EXERCISE OBJECTIVE
From the listing below, output only the lines starting at the line that has "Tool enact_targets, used" and ending at the line that has "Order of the", exactly as they appear, ends included.

· · · · ·

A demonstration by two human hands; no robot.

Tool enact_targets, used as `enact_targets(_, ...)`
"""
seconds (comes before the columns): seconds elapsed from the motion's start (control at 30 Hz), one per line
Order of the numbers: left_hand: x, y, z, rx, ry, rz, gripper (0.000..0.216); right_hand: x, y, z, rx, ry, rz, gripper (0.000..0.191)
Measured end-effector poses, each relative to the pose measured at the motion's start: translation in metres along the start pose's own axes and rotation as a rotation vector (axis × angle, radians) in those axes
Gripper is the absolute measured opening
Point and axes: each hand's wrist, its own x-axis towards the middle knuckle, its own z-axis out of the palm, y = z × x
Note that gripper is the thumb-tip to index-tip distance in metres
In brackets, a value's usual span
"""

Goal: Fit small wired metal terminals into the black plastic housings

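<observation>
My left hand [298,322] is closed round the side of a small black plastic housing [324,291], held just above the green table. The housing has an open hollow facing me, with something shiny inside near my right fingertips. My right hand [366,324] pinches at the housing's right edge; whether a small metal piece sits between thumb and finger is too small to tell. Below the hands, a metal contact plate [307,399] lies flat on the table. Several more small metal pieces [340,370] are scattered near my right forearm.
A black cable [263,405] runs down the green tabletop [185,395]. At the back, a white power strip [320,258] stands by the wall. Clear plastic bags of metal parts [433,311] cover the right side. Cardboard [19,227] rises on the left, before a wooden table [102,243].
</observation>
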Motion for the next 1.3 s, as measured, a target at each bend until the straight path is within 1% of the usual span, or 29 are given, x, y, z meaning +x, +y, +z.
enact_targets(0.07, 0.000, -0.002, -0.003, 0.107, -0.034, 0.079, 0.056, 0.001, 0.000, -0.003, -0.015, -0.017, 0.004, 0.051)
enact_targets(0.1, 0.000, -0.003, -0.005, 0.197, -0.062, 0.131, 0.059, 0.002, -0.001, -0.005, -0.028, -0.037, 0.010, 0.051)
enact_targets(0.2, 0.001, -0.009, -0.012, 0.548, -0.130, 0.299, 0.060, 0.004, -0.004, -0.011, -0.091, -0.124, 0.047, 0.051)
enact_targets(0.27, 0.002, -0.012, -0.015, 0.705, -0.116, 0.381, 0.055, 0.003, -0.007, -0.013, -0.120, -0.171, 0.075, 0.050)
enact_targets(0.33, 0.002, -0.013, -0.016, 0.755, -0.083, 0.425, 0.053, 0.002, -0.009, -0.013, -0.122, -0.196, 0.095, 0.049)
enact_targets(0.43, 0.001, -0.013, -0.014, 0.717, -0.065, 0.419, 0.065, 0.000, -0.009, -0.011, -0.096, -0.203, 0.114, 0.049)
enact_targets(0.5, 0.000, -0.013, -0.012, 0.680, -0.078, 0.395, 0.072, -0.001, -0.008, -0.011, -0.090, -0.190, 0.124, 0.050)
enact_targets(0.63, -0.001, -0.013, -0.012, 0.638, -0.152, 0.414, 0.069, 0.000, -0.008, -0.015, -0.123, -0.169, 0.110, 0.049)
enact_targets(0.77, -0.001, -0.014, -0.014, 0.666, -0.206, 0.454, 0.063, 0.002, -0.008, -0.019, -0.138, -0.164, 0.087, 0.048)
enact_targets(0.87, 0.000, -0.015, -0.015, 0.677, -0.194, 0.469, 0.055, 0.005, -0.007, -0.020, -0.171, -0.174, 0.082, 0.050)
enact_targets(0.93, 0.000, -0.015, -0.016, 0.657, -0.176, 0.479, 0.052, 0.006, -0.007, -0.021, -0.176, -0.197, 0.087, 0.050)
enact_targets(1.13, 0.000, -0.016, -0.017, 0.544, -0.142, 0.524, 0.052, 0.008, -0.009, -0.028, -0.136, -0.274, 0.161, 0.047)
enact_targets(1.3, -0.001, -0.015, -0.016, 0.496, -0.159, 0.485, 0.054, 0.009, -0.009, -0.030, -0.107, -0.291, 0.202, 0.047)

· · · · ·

PROBLEM SOLUTION
Tool enact_targets, used as `enact_targets(_, ...)`
"""
seconds (comes before the columns): seconds elapsed from the motion's start (control at 30 Hz), one per line
Order of the numbers: left_hand: x, y, z, rx, ry, rz, gripper (0.000..0.216); right_hand: x, y, z, rx, ry, rz, gripper (0.000..0.191)

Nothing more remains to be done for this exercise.